■ **WHAT IS REQUIRED**
From the data below, copy each line that includes the word "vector".

■ **PROVIDED RECORDS**
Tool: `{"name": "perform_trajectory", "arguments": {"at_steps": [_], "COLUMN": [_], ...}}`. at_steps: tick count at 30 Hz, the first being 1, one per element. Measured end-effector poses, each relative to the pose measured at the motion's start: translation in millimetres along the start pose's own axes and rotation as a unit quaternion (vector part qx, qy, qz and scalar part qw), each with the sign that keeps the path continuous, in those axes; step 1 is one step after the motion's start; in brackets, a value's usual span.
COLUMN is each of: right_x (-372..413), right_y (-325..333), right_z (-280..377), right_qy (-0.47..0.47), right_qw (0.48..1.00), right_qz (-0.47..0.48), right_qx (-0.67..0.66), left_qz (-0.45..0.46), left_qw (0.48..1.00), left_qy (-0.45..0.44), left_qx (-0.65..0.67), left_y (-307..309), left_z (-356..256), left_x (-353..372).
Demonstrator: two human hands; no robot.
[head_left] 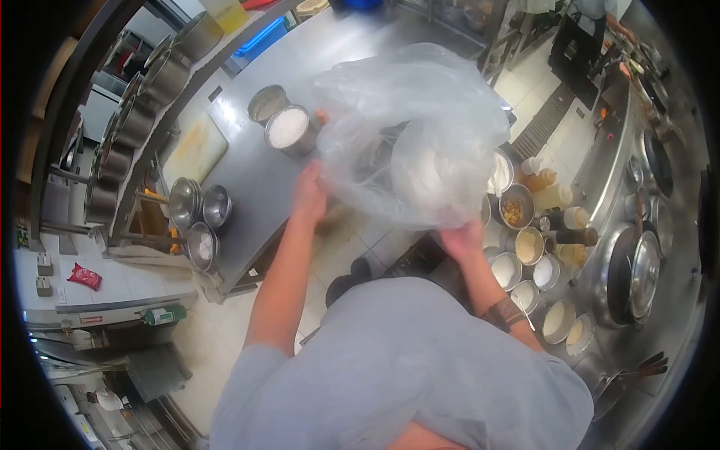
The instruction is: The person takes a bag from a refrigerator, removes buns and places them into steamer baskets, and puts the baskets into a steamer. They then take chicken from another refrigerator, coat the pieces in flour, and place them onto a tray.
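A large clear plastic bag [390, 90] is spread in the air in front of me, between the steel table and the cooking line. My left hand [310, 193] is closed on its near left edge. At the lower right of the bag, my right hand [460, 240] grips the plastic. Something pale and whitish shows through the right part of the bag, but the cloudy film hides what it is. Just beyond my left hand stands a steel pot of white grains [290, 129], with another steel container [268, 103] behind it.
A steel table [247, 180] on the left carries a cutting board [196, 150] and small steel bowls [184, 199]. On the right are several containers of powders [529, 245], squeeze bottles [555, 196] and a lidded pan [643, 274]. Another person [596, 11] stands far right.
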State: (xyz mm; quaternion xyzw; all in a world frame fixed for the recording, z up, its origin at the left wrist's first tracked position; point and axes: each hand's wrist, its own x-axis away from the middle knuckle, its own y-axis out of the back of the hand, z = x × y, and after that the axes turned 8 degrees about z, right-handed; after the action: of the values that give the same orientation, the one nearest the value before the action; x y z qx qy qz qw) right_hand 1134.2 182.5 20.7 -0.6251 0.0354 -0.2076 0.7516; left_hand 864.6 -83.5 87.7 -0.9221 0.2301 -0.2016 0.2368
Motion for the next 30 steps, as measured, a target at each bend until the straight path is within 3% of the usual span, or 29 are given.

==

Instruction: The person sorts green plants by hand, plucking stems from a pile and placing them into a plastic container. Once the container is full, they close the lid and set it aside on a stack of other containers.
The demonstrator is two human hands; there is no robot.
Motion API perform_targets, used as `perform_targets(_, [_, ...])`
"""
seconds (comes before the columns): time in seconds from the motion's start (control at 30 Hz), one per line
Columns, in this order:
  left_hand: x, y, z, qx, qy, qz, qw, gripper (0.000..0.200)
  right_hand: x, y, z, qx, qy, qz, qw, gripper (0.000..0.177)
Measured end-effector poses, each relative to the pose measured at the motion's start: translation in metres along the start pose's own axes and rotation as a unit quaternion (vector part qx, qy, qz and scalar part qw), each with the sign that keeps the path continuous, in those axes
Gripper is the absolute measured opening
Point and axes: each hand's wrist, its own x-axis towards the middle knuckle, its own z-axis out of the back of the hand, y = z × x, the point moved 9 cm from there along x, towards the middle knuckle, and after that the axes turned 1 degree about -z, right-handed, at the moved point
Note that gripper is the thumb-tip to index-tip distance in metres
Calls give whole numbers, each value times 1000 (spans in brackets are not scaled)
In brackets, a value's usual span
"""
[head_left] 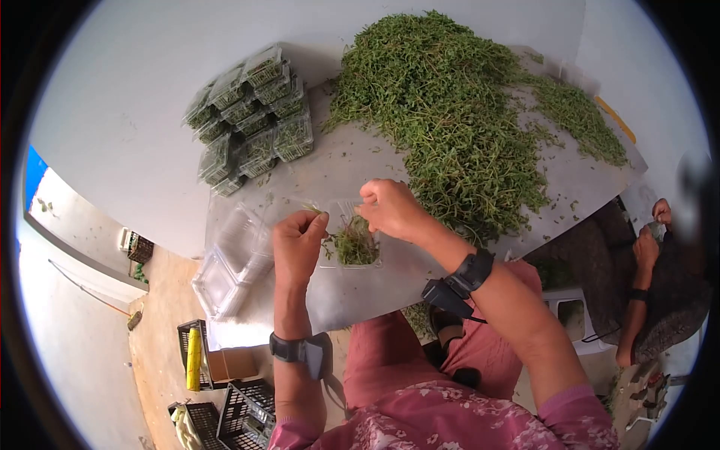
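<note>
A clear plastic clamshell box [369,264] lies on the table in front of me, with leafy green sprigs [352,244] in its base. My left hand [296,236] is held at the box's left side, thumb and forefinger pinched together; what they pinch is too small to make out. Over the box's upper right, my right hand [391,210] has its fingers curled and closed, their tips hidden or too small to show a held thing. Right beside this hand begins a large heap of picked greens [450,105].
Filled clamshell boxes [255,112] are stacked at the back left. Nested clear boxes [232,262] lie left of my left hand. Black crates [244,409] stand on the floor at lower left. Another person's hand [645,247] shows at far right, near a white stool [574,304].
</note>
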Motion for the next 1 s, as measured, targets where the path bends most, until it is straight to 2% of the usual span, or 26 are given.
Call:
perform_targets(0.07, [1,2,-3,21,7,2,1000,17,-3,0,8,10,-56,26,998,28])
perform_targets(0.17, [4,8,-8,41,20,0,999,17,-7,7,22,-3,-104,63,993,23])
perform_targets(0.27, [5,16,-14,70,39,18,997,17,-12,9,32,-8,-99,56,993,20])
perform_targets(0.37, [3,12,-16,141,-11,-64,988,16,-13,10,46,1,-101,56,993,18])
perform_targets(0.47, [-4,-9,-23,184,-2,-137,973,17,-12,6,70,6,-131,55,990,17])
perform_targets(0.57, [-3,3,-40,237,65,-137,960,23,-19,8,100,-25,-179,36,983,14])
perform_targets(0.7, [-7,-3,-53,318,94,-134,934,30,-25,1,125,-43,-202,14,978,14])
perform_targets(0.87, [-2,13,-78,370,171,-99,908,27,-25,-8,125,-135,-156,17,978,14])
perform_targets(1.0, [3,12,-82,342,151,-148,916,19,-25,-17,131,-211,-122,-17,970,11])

■ **RESULT OF THIS EXERCISE**
Tool: `{"name": "perform_trajectory", "arguments": {"at_steps": [_], "COLUMN": [_], ...}}`. at_steps: tick count at 30 Hz, the first being 1, one per element. Measured end-effector poses, each relative to the pose measured at the motion's start: translation in millimetres along the start pose's own axes and rotation as a unit quaternion (vector part qx, qy, qz and scalar part qw), each with the sign that keeps the path continuous, in those axes; step 1 is one step after the motion's start; in brackets, a value's usual span.
Measured end-effector poses, each relative to the pose measured at the motion's start: translation in metres along the start pose's own axes and rotation as a unit quaternion (vector part qx, qy, qz and scalar part qw), each with the sign that keeps the path continuous, in those axes

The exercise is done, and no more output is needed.